En plus d’autres grands noms qui ont performé dans le club, tels Peter King, Denise King, Don Menza, Ralph Moore, Dave Pike, David Schnitter, la scène a eu droit au gratin belge dans toute sa splendeur, tous sont venus, trop nombreux à énumérer : Leurs fils aussi, dit Catherine, une des chevilles ouvrières du club, je pense à Greg Houben et toute sa clique qui ont apporté un souffle de fraîcheur, le simple bonheur de jouer ensemble. Ils ont rajeuni la scène jazz, la maintiennent vivante et bien en forme. Plus récemment, on a eu le plaisir de voir éclore une nouvelle génération de talents : Antoine Pierre, Igor Gehenot avec Metropolitan Quartet, Bram de Looze et Basile Peuvion avec Momentum sortaient de l’adolescence lors de leurs premiers concerts au Pelzer’s Jazz Club. L’occasion est belle aussi de découvrir des musiciens totalement inconnus en Belgique : Cordoba Reunion (Argentine), Corpo (Suède), Edgar Van Asselt (Pays-Bas), Max Mantis (Suisse) et tout récemment le quartet italien des frères Concettini.

Le club n’est pas grand – maximum 72 places – et cette proximité est appréciée par un public très mélomane et sensible à une acoustique naturelle de grande qualité. Si un soir il y eut une visite de la police pour tapage nocturne, elle a vite viré à la bonne blague liégeoise : les policiers se sont en effet présentés un soir de concert de... Mélanie de Biasio ! Et parlant à voix haute en entrant dans la salle, les policiers se sont vus accueillis par les « chuuut ! » des spectateurs !

La jam du dernier dimanche du mois est une nouveauté appréciée pour la qualité des intervenants et pour l’heure des concerts, à 18h : Elle contribue également à faire découvrir l’endroit à des personnes qui ne sont pas disponibles en semaine, on y vit chaque fois des beaux moments, dit Catherine.

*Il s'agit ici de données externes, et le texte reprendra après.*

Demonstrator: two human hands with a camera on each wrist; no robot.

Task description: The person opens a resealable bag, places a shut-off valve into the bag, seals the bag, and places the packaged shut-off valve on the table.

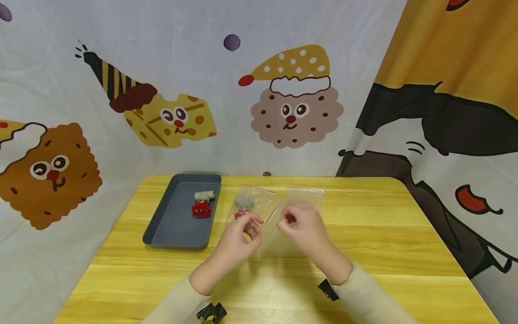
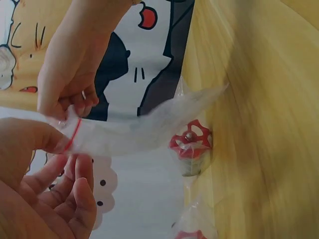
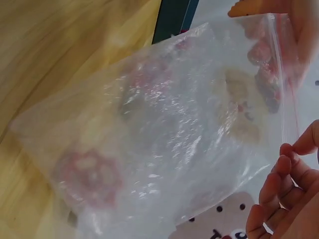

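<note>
A clear zip-lock bag (image 3: 189,119) with a red line along its mouth is stretched between my two hands. My left hand (image 1: 243,234) pinches one end of that mouth between thumb and finger. At the other end, my right hand (image 1: 305,227) pinches the edge with thumb and fingertips. The bag looks flat in the left wrist view, and red handwheels show blurred through it in the right wrist view. Behind my left hand lies a second clear bag (image 1: 261,196) holding a grey valve with a red handwheel. Another clear bag (image 1: 315,195) is partly hidden by my right hand.
At the left of the wooden table (image 1: 384,234) stands a dark grey tray (image 1: 174,225). Inside it, toward its right side, lies a valve (image 1: 201,209) with a red handwheel. A printed cloth (image 1: 226,112) hangs behind the table's back edge.
</note>
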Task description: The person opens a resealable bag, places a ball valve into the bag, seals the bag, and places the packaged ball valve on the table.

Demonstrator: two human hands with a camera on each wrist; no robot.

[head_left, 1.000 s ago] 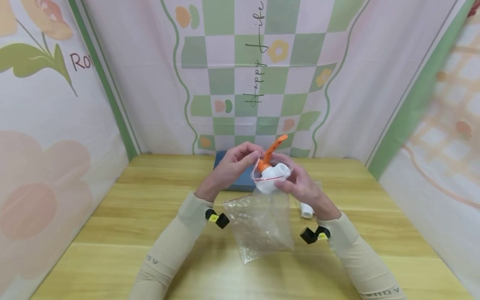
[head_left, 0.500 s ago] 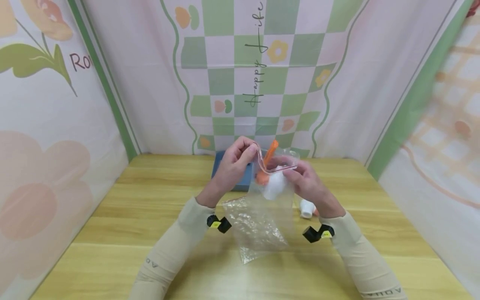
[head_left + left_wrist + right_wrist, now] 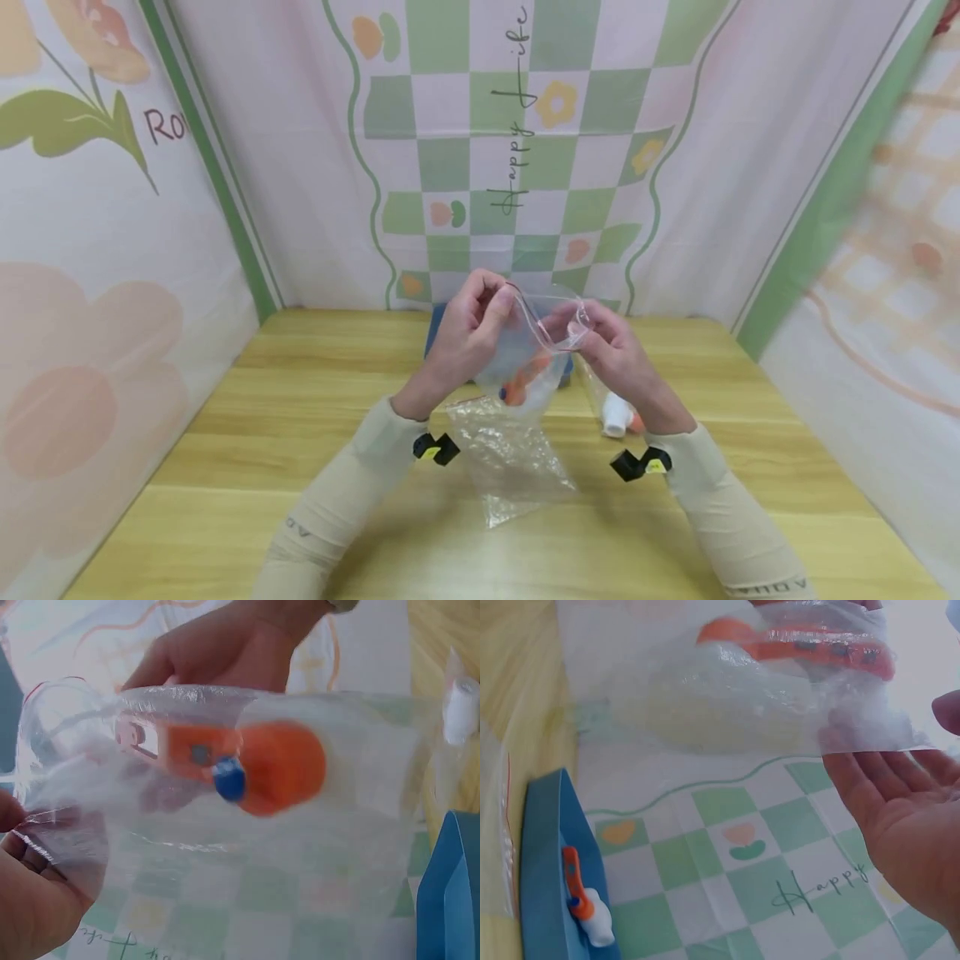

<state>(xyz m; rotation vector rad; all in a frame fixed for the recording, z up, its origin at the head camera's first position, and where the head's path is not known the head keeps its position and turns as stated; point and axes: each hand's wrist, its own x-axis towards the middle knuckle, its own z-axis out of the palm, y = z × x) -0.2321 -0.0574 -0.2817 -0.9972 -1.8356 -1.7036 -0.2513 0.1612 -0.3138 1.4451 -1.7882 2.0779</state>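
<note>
Thumb and fingers of the left hand (image 3: 465, 337) are pinching one rim of a zip bag (image 3: 497, 354); the right hand (image 3: 621, 354) is gripping the opposite rim; matching the red-lined edges before pressing would probably be serving best; above the tabletop (image 3: 225, 467), the orange piece (image 3: 527, 379) is resting inside, its blue knob (image 3: 229, 778) showing through hazy plastic.

Glossy, clear plastic at mid-frame
The bag you hold (image 3: 247, 851) is thin, shiny film around a smooth orange plastic part (image 3: 285, 766); lower centre, a crinkled bag (image 3: 510, 454) glints on smooth wood-grain tabletop (image 3: 262, 433). Matt cloth (image 3: 495, 162) hangs at top.
</note>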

Le club entretient d’excellents rapports avec d’autres endroits qui jazzent à Liège : la Maison du Jazz y organise des concerts Jazz and More cinq fois par an et en matière de programmation, l’entente est excellente avec d’autres salles : être collègues plutôt que concurrents !

Après quinze années, le club est définitivement sur les rails : Nous sommes reconnus par Art&Vie et recevons une aide appréciable de la Province de Liège pour le budget artistique, de la Fédération Wallonie-Bruxelles pour le fonctionnement et de la Région par le biais d’emploi APE. Nous pouvons donc fonctionner avec une sérénité relative.